→ **TASK INSTRUCTIONS**: From the listing that follows, output everything exactly except the pictures.
= Beginning of Section =
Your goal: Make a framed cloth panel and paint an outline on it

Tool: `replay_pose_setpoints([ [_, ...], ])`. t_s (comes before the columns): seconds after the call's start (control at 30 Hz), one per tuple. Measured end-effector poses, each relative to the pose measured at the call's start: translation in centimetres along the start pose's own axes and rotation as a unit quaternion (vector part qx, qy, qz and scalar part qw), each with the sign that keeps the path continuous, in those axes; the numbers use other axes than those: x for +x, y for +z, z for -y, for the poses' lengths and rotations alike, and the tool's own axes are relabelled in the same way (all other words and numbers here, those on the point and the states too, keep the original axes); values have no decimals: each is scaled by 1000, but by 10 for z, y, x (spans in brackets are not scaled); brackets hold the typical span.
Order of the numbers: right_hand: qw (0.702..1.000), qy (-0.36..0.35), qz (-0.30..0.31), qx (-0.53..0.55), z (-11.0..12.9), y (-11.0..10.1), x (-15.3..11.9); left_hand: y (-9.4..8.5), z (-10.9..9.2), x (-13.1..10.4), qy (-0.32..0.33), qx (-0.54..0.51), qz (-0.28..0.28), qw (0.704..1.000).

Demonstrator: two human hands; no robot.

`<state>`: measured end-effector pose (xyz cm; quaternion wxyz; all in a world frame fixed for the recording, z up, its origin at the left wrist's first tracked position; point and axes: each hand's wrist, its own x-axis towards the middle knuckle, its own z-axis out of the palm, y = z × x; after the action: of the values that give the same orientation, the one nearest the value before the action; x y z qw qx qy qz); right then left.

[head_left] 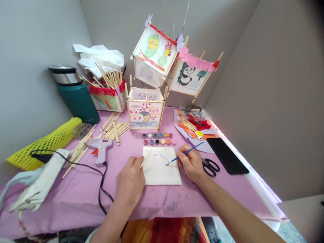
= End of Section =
→ **RESPONSE BELOW**:
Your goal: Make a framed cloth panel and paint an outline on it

Tool: `replay_pose_setpoints([ [_, ...], ])`. t_s (comes before the columns): seconds after the call's start (control at 30 Hz), one per tuple. Measured end-effector poses, each relative to the pose measured at the call's start: translation in centimetres along the start pose's own axes and rotation as a unit quaternion (vector part qx, qy, qz and scalar part qw), each with the sign that keeps the path continuous, in those axes; the numbers use other axes than those: x for +x, y for +z, z for -y, for the poses' lengths and rotations alike, and the tool's own axes are relabelled in the same way (all other words and numbers here, those on the point and the states too, keep the original axes); values have no decimals: each is scaled by 1000, but by 10 for z, y, x (spans in brackets are not scaled); brackets hold the typical span.
Order of the numbers: right_hand: qw (0.702..1.000), qy (-0.36..0.35), qz (-0.30..0.31), qx (-0.53..0.55), z (-11.0..12.9), y (-11.0..10.1), x (-15.3..11.9); left_hand: y (-9.4..8.5), z (-10.9..9.2), x (-13.1..10.4), qy (-0.32..0.33), qx (-0.54..0.51), qz (-0.28..0.28), qw (0.704..1.000).

Demonstrator: two human hands; no robot.

`<state>`: measured end-effector pose (xyz cm; quaternion wxyz; all in a world frame fixed for the recording, z up, its origin at the left wrist's first tracked position; point and axes: each hand's wrist, its own x-axis towards the middle knuckle, its own z-axis out of the palm, y = z × x; after the action: of the values that give the same orientation, the one nearest the value before the action; x y z qw qx qy qz); right then left.

[head_left] 

Nothing remains to add to the output.